▶ [Your objective]: Search the data for the word "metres". Reproduce every line where it is found.

▶ [Given information]:
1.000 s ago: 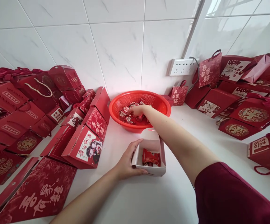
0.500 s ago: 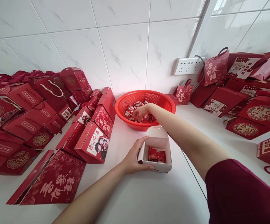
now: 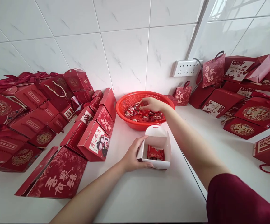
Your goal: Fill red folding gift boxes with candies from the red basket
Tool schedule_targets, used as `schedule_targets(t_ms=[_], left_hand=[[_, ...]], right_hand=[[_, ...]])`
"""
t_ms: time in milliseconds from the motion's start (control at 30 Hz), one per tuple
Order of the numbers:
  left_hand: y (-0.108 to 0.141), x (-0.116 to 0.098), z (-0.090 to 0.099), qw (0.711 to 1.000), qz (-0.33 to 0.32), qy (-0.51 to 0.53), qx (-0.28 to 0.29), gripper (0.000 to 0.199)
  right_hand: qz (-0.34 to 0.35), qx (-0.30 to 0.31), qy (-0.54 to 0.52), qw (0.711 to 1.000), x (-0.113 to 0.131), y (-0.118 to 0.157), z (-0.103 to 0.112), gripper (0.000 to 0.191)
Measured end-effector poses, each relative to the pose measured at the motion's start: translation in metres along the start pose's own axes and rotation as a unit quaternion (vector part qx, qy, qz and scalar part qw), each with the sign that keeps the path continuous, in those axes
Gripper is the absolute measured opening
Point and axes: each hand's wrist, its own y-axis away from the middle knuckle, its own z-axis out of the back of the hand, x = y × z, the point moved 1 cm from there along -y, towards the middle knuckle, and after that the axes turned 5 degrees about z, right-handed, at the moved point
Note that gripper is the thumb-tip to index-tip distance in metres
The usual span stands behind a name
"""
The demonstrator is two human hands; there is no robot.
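Observation:
My left hand [image 3: 135, 155] is closed around the left side of an open white-lined box [image 3: 167, 149], thumb along its near edge. Inside that box lie red wrapped packets [image 3: 155, 153]. Beyond it stands a red plastic basket [image 3: 135, 125] with many small red-wrapped candies [image 3: 152, 117] at its bottom. Over these candies is my right hand [image 3: 151, 104], its fingers bent and pinched together. Whatever is between those fingertips is hard to make out against the red wrappers.
Stacked red gift boxes [image 3: 27, 124] fill the left side, with a row of red boxes [image 3: 95, 143] and a flatter red box [image 3: 58, 174] nearer. More red boxes [image 3: 258, 112] are piled at the right. A white power strip [image 3: 186, 68] is on the tiled wall.
My right hand has risen a little from the candies and shifted right within the basket. My left hand keeps its hold on the box. The view has tilted slightly.

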Motion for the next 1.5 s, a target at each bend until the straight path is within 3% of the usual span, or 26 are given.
schedule_targets(t_ms=[33,67,100,167,300,400,567,867,1133,1233,1367,1500], left_hand=[[0.000,-0.002,0.000,0.999,-0.021,-0.025,-0.007,0.106],[0.001,-0.005,0.001,0.998,-0.045,-0.052,-0.013,0.106],[0.001,-0.008,0.001,0.994,-0.069,-0.080,-0.016,0.105],[0.001,-0.015,0.000,0.984,-0.111,-0.139,-0.020,0.105],[0.001,-0.026,0.000,0.945,-0.176,-0.265,-0.069,0.106],[0.002,-0.030,0.000,0.904,-0.213,-0.339,-0.148,0.107],[0.003,-0.030,0.000,0.890,-0.228,-0.335,-0.207,0.107],[0.003,-0.031,-0.003,0.910,-0.203,-0.314,-0.179,0.105],[0.002,-0.029,-0.003,0.928,-0.150,-0.296,-0.171,0.102],[0.001,-0.026,-0.005,0.939,-0.113,-0.282,-0.165,0.097],[-0.001,-0.022,-0.006,0.951,-0.049,-0.246,-0.183,0.096],[0.000,-0.022,-0.004,0.934,-0.065,-0.254,-0.243,0.088]], right_hand=[[0.030,-0.037,-0.036,0.998,0.005,0.017,0.002,0.025],[0.099,-0.107,-0.132,0.980,0.011,0.036,0.004,0.025],[0.164,-0.122,-0.219,0.954,0.019,0.057,0.004,0.027],[0.244,-0.064,-0.289,0.924,0.037,0.098,0.003,0.028],[0.300,0.010,-0.166,0.939,0.076,0.161,0.004,0.016],[0.268,-0.007,-0.026,0.963,0.090,0.183,0.007,0.019],[0.217,-0.093,0.057,0.970,0.090,0.191,0.011,0.024],[0.139,-0.096,-0.007,0.986,0.088,0.192,0.012,0.032],[0.200,-0.152,0.006,0.968,0.098,0.195,0.000,0.025],[0.204,-0.137,0.026,0.969,0.097,0.185,-0.009,0.024],[0.127,-0.075,0.124,0.981,0.086,0.167,-0.018,0.019],[0.072,-0.121,0.169,0.975,0.075,0.163,-0.015,0.023]])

▶ [Problem solution]:
Measured end-effector poses, each relative to the pose measured at the motion's start: translation in metres along the start pose's own axes and rotation as a unit quaternion (vector part qx, qy, qz and scalar part qw), each with the sign that keeps the path continuous, in those axes
Note that gripper is the thumb-tip to index-tip distance in metres

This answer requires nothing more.